## YOUR OBJECTIVE:
Up to and including the line containing "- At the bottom", please reproduce the lines of the listing below, starting from the top.
_ _ _ _ _
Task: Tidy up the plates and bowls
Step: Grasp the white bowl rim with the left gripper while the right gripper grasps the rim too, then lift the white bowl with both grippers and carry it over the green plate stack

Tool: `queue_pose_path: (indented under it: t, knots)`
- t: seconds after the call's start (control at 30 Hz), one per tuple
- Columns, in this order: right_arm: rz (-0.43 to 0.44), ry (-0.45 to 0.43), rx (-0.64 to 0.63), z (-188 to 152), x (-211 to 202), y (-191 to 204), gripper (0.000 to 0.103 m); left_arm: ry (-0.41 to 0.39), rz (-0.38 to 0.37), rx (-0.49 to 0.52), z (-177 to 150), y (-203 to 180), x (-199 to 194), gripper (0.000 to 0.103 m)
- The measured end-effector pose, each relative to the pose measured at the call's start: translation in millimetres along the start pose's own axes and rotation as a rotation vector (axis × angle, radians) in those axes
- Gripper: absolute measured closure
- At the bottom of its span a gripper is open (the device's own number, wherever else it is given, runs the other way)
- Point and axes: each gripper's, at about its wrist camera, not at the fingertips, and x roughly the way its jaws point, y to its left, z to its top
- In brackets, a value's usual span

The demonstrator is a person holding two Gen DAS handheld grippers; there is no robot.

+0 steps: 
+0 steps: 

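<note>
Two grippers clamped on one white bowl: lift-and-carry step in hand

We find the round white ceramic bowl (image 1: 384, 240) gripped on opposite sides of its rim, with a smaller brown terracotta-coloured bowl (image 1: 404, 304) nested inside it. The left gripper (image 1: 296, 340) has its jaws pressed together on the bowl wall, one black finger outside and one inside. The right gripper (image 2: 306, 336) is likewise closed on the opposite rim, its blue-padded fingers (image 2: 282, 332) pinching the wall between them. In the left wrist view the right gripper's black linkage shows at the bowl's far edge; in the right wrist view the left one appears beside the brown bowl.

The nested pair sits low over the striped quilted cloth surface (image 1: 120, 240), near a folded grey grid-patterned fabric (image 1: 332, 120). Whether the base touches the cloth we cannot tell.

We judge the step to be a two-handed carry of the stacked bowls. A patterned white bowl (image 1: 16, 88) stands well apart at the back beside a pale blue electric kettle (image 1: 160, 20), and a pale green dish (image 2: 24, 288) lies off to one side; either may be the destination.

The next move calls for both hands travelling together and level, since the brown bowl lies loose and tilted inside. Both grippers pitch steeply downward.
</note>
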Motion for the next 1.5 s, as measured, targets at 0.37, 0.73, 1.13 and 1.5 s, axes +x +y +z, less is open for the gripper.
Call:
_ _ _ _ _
## EXERCISE OUTPUT:
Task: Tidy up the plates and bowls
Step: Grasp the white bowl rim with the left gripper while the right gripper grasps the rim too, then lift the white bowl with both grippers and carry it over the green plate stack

Tool: `queue_pose_path: (indented under it: t, knots)`
- t: seconds after the call's start (control at 30 Hz), one per tuple
- Columns, in this order: right_arm: rz (-0.43 to 0.44), ry (-0.45 to 0.43), rx (-0.64 to 0.63), z (-188 to 152), x (-211 to 202), y (-191 to 204), gripper (0.000 to 0.103 m); left_arm: ry (-0.41 to 0.39), rz (-0.38 to 0.37), rx (-0.49 to 0.52), z (-177 to 150), y (-203 to 180), x (-199 to 194), gripper (0.000 to 0.103 m)
- The measured end-effector pose, each relative to the pose measured at the call's start: translation in millimetres along the start pose's own axes and rotation as a rotation vector (axis × angle, radians) in those axes
- Gripper: absolute measured closure
- At the bottom of its span a gripper is open (the device's own number, wherever else it is given, runs the other way)

Output for this exercise is complete.